ACTION ITEM
Without the pictures, can you quote each line below exactly?

DATA RECORDS
*** Block opens ***

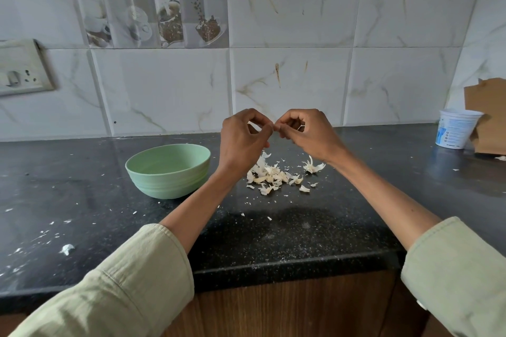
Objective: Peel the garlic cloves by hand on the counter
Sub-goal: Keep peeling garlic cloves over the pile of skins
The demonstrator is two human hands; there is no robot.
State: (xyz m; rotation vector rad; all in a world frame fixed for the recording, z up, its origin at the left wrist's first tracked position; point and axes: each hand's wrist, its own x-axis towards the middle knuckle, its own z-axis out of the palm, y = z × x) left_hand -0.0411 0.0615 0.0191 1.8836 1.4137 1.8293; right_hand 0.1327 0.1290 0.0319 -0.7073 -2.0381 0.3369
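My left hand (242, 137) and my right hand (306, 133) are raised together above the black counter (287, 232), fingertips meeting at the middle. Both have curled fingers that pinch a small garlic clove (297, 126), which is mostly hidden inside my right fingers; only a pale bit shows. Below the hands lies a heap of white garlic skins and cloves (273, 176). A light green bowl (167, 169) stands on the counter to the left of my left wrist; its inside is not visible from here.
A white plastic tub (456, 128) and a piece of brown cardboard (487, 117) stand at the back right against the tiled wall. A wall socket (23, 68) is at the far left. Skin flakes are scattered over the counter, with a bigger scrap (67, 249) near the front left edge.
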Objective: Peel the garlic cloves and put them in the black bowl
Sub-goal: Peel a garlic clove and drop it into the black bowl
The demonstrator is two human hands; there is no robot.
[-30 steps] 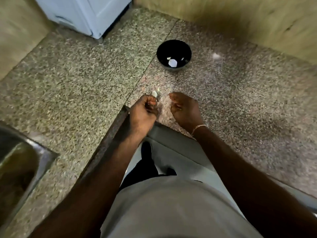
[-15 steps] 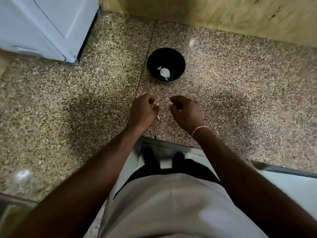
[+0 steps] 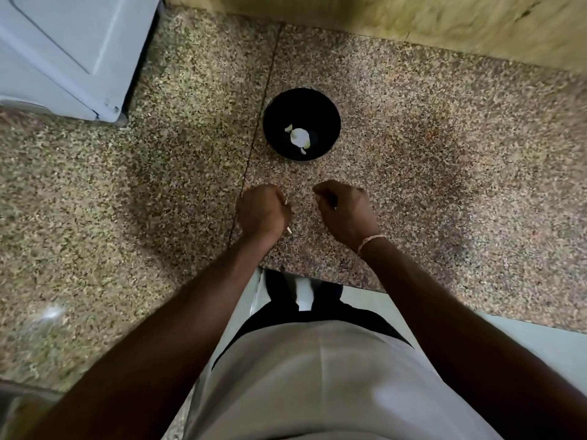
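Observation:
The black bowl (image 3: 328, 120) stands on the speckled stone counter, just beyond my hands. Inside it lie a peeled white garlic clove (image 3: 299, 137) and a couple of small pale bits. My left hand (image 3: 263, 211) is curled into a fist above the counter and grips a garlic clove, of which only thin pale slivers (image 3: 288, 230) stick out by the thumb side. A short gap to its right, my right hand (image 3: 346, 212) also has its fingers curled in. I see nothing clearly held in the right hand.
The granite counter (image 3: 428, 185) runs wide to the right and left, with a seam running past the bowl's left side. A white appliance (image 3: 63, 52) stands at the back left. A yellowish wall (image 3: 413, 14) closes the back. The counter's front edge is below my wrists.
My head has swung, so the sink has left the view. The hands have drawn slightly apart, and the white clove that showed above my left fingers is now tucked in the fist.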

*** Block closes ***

TASK RESULT
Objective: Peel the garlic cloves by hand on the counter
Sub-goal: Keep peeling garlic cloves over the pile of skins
The demonstrator is two human hands; there is no robot.
State: (xyz m; rotation vector rad; all in a world frame fixed for the recording, z up, its origin at the left wrist's first tracked position; point and axes: each hand's wrist, its own x-axis towards the middle knuckle, its own z-axis out of the palm, y = z × x) left_hand -0.0411 0.0615 0.0191 1.8836 1.4137 1.8293; right_hand 0.1327 0.1290 0.0319 -0.7073 -2.0381 0.3369
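My left hand (242, 137) and my right hand (306, 133) are raised together above the black counter (287, 232), fingertips meeting at the middle. Both have curled fingers that pinch a small garlic clove (297, 126), which is mostly hidden inside my right fingers; only a pale bit shows. Below the hands lies a heap of white garlic skins and cloves (273, 176). A light green bowl (167, 169) stands on the counter to the left of my left wrist; its inside is not visible from here.
A white plastic tub (456, 128) and a piece of brown cardboard (487, 117) stand at the back right against the tiled wall. A wall socket (23, 68) is at the far left. Skin flakes are scattered over the counter, with a bigger scrap (67, 249) near the front left edge.
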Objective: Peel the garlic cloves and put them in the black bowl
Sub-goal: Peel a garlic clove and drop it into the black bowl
The demonstrator is two human hands; there is no robot.
[-30 steps] 
[-15 steps] 
[+0 steps] 
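Observation:
The black bowl (image 3: 328, 120) stands on the speckled stone counter, just beyond my hands. Inside it lie a peeled white garlic clove (image 3: 299, 137) and a couple of small pale bits. My left hand (image 3: 263, 211) is curled into a fist above the counter and grips a garlic clove, of which only thin pale slivers (image 3: 288, 230) stick out by the thumb side. A short gap to its right, my right hand (image 3: 346, 212) also has its fingers curled in. I see nothing clearly held in the right hand.
The granite counter (image 3: 428, 185) runs wide to the right and left, with a seam running past the bowl's left side. A white appliance (image 3: 63, 52) stands at the back left. A yellowish wall (image 3: 413, 14) closes the back. The counter's front edge is below my wrists.
My head has swung, so the sink has left the view. The hands have drawn slightly apart, and the white clove that showed above my left fingers is now tucked in the fist.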

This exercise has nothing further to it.